The End of Stone Age
The civilizations of human beings have been erected on a number of bedrocks. In fact, each civilization had its own way of setting principles and ideals. The bedrocks were the reflection of their beliefs, accomplishments, strengths and weaknesses. These were the spine in the body of any given civilization; providing support to all parts and delivering messages from the powerhouse of ideas. While the powerhouse may be just a few ounces of fat in the actual human anatomy, it was the ultimate source of faith in the civilizations. It is no wonder that hundreds and thousands of civilizations set foot on this planet, and scores of them perished without even a trace. While the animals may believe that the fittest survive, but amongst us humans, only the smartest ones get to hold the torch of leadership. While the ideals may be the backbone, leadership is the brain in that body of civilization. The leadership, thus, does not only lie in political or military power, but the power of knowledge. The most modern knowledge allows the leaders in a society to emerge and expose the people to a new and unparalleled level of research and development.
Human beings found themselves using stones in almost all tools and weapons. Anyone from today’s world would find it irrelevant to use something made out of stones for anything other than decoration. But the people of the Stone Age depended on these simple ideas because it was the need of the moment. It is the need that forces us to level up and come forth in search of more useful resources.
The idea was recently pointed out by Hamish Mckenzie, in his book Insane Mode, where he not only talks about the shift from stones to salt, but to the need of modern automobile upgradation. The author also mentions that once stones were the prominent commodity, eventually to be replaced by salt.
As humans shifted from Stone Age to the Middle Ages, it was salt that became a commodity worth a fortune. From salaries of soldiers to a means of controlling masses, salt was the ultimate resource. Salt even became a reason for conflict during the French and American Revolution. But soon, like stones, salt was reduced to a thing of the past
Mckenzie notes, “These days dieticians say our problem is too much salt, not too little. So, if salt carried such strategic importance not only 150 years ago, why is it so cheap today? The answer is that it was supplanted by an invention that changed the course of history.”
The underlined invention is the refrigerator, that was found in its early variants around the last 1870s. This highlights that, things can change pretty fast, once a resource loses its value, notably due to some new resource or invention.
Taking this relation forward, the start of twenty first century saw mankind mongering war over oil. In 2019, just two decades, have seen oil being surpassed by data as the most valuable commodity.

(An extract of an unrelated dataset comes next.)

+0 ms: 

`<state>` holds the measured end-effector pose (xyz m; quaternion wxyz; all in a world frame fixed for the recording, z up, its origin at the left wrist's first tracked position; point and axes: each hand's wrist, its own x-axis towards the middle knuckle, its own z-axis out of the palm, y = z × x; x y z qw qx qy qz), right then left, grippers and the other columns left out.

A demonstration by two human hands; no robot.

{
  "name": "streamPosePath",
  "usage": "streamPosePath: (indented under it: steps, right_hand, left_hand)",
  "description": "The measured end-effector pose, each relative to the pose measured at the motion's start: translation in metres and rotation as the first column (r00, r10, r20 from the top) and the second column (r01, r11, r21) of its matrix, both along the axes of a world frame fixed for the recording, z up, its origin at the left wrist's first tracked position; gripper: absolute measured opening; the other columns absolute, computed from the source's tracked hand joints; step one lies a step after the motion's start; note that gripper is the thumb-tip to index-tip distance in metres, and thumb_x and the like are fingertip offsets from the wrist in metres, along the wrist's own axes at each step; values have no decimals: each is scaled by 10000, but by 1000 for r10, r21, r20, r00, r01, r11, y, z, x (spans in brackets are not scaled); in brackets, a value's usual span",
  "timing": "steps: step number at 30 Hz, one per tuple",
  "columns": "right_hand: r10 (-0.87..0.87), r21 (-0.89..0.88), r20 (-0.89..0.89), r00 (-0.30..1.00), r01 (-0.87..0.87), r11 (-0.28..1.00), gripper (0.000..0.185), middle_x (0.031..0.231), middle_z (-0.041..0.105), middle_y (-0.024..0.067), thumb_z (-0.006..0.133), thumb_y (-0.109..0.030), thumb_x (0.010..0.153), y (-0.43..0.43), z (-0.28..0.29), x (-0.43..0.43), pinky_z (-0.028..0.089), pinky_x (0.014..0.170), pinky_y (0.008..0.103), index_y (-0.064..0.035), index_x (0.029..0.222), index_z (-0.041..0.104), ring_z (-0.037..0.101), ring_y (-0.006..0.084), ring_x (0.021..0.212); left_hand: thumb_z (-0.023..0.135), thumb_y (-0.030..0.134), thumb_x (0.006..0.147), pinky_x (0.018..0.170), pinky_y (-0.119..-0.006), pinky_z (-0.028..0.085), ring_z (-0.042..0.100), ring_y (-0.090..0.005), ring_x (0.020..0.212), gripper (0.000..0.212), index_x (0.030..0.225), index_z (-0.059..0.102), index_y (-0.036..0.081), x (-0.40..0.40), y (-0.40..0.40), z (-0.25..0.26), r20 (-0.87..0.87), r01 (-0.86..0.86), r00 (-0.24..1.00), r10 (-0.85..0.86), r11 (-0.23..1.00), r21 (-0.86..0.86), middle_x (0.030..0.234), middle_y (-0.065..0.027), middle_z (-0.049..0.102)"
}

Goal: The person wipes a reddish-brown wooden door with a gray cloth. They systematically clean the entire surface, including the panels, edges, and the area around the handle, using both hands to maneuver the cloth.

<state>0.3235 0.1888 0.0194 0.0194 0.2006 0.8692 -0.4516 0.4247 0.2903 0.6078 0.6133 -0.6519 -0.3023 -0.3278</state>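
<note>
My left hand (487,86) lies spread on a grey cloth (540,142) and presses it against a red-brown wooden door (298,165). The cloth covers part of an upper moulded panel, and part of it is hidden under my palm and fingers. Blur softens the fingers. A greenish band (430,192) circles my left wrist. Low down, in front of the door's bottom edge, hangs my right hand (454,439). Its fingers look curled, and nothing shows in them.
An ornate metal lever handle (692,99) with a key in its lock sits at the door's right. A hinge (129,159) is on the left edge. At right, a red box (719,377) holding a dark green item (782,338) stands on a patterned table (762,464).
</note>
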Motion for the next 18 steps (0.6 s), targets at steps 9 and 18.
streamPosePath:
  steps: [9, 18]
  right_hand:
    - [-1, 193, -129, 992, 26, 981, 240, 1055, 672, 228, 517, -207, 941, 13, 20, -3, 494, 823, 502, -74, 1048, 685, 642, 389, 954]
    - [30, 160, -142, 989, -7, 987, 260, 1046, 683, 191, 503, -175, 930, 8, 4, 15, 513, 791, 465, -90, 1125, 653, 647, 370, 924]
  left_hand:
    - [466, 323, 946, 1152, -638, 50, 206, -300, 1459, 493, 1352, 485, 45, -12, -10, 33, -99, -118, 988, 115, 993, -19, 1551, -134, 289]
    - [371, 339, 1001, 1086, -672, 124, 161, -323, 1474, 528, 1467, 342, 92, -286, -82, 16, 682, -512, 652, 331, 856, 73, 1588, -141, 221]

According to The Economist, MNCs like Facebook, Amazon and Google amassed around $25 Billion in profits thanks to their massive servers and cutting-edge data collection algorithms.
As stones lost their value not because of shortage, but innovation, salt was subjected to the same treatment due to the same reason. The division of nations on oil saw the same pattern of conflict and turbulent international politics. The need for data is a need of the modern era, as data is going to be a tool of the future.
To wield the power of data, security of netizens’ is the main objective. The third generation of web shall consist of the very infrastructure that now seems to be the solution for every online device. The modern implementation of IoT is to be paired with the powers of the Semantic Web, whereby blockchain tech shall lead the convoy of data security with its decentralized structure.
The civilization is once again on the hinge of a major shuffle in commodities, and the solutions offered by web 3.0 are the only chance of making the online world safe, and keeping its surfers sane.